### Task instructions
Would you repeat every line of the data exactly?

### Source data
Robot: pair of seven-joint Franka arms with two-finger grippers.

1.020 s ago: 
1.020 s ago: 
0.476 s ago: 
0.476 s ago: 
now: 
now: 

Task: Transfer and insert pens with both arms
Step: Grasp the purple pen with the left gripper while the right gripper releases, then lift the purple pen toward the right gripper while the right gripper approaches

### Response area
Robot: pair of seven-joint Franka arms with two-finger grippers.

1.020 s ago: 
1.020 s ago: 
0.476 s ago: 
0.476 s ago: 
now: 
now: 

Task: Transfer and insert pens with both arms
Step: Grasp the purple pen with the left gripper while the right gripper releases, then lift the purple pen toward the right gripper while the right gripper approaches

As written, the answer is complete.